Наступает ли уже конец? – Бог весть, у Него день как тысяча лет и тысяча лет как день, Он никогда не опаздывает, но милосердует: «долго терпит, не хотя некиа погубити, хотя всех в покаяние вместити». Филофей не пугает своего читателя близким концом, основательно смущавшим XV век [10]. Наоборот, вместо погружения в апокалиптические предчувствия он просит его не испытывать времена и сроки, которые не были открыты даже апостолам, но находиться в живом, молитвенном общении с Господом. Если же страх и имеет свои основания, то «теплыми слезами приплачемся пред Ним, яко да смилится обратити ярость свою от нас». Древнерусский муж не стыдится плакать и, как дитя, вызывать Бога на умиление, но «теплый» в языке тех людей – это не «теплый», а «горячий», так что речь идет об истовой молитве и покаянии на древнерусский лад. Все это важно для понимания нами того деятельного духа, который, помимо всяких прочих мотивов, и не преимущественно ли перед ними, с учетом энтропийных свойств нашего пространства, имел на Руси большое значение в последующем. Бодрыми словами письмо и заканчивается: «Буди спасаяся и здравствуя о Христе».

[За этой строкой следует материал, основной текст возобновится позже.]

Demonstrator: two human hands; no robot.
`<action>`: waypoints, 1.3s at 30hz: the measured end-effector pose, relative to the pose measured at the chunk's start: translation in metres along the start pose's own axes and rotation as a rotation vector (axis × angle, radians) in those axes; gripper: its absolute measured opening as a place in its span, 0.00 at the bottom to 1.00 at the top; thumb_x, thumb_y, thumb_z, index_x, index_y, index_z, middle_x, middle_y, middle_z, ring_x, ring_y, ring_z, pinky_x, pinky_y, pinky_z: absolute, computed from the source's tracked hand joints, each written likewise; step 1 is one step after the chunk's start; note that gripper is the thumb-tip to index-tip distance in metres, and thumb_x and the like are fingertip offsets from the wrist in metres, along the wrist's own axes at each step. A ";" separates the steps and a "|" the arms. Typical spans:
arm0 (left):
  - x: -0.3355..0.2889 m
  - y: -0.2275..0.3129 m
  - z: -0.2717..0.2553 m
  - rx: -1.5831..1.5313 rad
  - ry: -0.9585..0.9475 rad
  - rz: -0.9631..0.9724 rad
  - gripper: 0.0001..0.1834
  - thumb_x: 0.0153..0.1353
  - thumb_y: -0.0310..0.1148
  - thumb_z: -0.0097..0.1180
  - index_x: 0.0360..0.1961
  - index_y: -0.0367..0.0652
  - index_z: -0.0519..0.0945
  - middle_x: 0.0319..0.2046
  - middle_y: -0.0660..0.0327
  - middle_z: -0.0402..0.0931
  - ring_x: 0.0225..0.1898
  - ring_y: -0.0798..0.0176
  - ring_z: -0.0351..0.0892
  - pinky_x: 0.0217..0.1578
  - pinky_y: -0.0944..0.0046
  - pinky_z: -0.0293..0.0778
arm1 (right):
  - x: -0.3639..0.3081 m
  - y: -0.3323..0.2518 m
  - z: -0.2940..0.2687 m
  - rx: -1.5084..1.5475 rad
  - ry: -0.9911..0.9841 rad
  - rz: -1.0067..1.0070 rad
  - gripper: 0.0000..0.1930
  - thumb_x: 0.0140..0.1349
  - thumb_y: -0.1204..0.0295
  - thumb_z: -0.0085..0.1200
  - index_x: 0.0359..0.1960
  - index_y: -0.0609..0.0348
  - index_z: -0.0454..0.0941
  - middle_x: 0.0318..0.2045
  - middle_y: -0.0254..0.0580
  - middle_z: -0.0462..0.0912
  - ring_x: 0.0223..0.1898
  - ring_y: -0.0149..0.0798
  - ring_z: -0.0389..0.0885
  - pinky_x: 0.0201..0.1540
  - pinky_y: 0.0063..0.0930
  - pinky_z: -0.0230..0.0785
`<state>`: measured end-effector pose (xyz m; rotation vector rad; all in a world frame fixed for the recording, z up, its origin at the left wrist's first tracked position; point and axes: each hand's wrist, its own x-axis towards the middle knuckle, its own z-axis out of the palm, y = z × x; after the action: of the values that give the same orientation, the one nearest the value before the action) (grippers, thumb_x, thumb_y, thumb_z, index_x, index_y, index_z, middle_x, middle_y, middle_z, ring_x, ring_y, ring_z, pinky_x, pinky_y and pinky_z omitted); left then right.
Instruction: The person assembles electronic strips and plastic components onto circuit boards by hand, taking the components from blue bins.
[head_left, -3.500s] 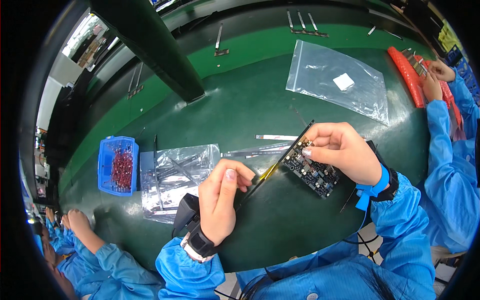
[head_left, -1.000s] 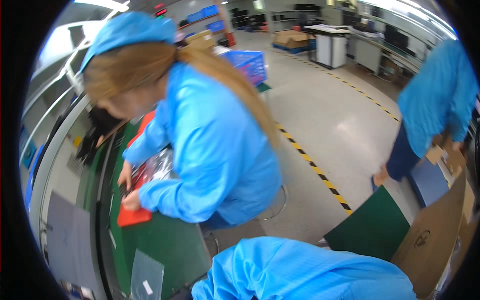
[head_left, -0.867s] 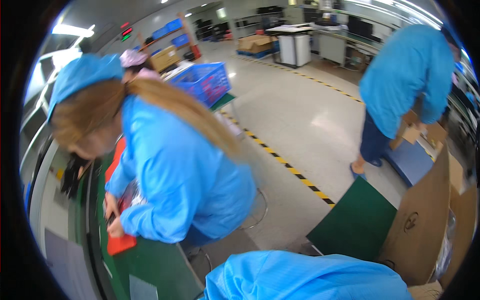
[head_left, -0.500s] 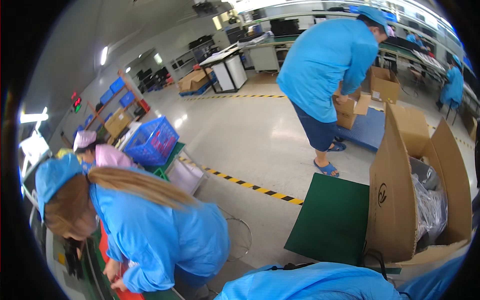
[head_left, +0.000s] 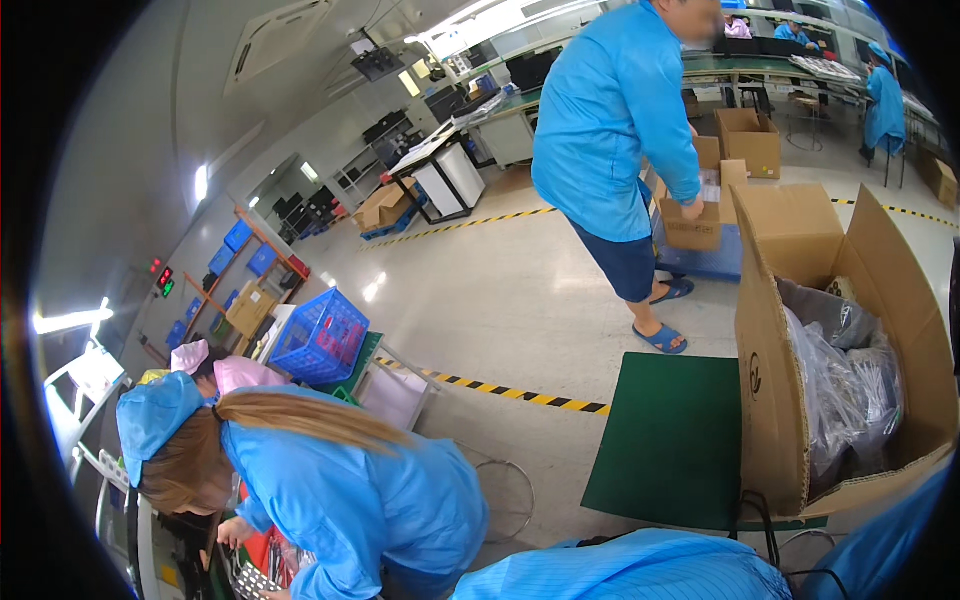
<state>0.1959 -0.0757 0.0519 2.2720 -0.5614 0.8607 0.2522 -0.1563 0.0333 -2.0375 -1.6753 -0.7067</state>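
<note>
Neither my left hand nor my right hand shows. Blue fabric of my clothing (head_left: 640, 565) fills the bottom edge, and more blue cloth (head_left: 885, 545) runs along the lower right, beside a large open cardboard box (head_left: 775, 400). Inside that box lie clear plastic bags (head_left: 850, 395) with white and grey contents I cannot make out. Left of the box is a dark green board or mat (head_left: 665, 440). Dark cables (head_left: 765, 525) hang near its front edge.
At left a co-worker in blue (head_left: 340, 480) bends over a bench, handling red and dark items. A blue crate (head_left: 320, 340) stands beyond. Ahead, another person (head_left: 610, 130) holds a small carton (head_left: 690, 225) above a blue platform (head_left: 715, 255). Yellow-black tape (head_left: 520, 394) crosses the floor.
The view has shifted. The standing person is more upright, with hands at the carton's side. The co-worker at left has moved a hand, and a black-and-white dotted piece now shows there.
</note>
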 end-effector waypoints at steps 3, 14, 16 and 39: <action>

Рассмотрим теперь гипотетически вопрос о том, что за брожения начались в Московском государстве в связи с астрономическим предсказанием Штефлера и Пфлаума. «Потоп», которым Булев переполошил подавленных своей неученостью русских людей, мог пониматься как физическая, политическая или мистическая катастрофа. Сама неясность пророчества оставляла простор для интерпретации. Поскольку сведения об этом сохранились очень глухие, мы будем черпать варианты из того же послания Филофея, как отражающего, несомненно, вопрошания его адресата, тем более что разные мотивы здесь не должны исключать друг друга, и даже то, что мы узнаём как только возможное, согласно самому понятию о возможном, хотя бы потенциально было действительным. О том, что в пропаганде Булева речь шла о физическом катаклизме, можно судить по упоминанию «скотов и белуг морских» [11], которых это как-то должно было затронуть. Не изменятся ли сами законы природы? Филофей отвергает такую возможность: ангелы, управляющие стихиями, согласно Писанию (так он трактует Римлянам 8:21), «от службы своеа престанут в последнии день», а значит, еще не теперь. Это косвенно подтверждает, между прочим, что и Булев не считал альманах пророчествующим о последнем дне, иначе полемика сосредоточилась бы на признаках кончины мира.
Отражено в послании Филофея и представление о политической катастрофе: как я отмечал выше, он отрицает, что перемена царств может быть предсказана по звездам, ибо подобные события суть результат синергии человеческой воли с промыслом Божьим. Не подразумевался ли, вразрез с этим древним (и в общем принимаемым латинянами) учением о синергии, внезапный лавинообразный рост зла, мятеж, подобный крестьянской войне, действительно охватившей Германию в 1524 году? Может быть, ибо Филофей и на это дает ответ, когда порицает еретическое мнение, что Бог является виновником зла, ставя человеческую волю в зависимость от «злых дней и часов». Итак, хотя разного рода мятежи возможны, их всплеск по всему миру в одно и то же время по сигналу небесных тел является фантазией. Наконец, нельзя сбрасывать со счетов Османскую империю, в тот период продолжавшую свои завоевания в Европе и как раз провозглашенную халифатом. Не далее как в 1529 году турки впервые предпримут осаду Вены. Идея объединения с Русью в антитурецкий союз будет долго жить на Западе и даже реализуется, наконец, на исходе XVII века. Но этот союз, не имевший для Руси никакого смысла во времена Филофея, мог быть обоснован только религиозным единством.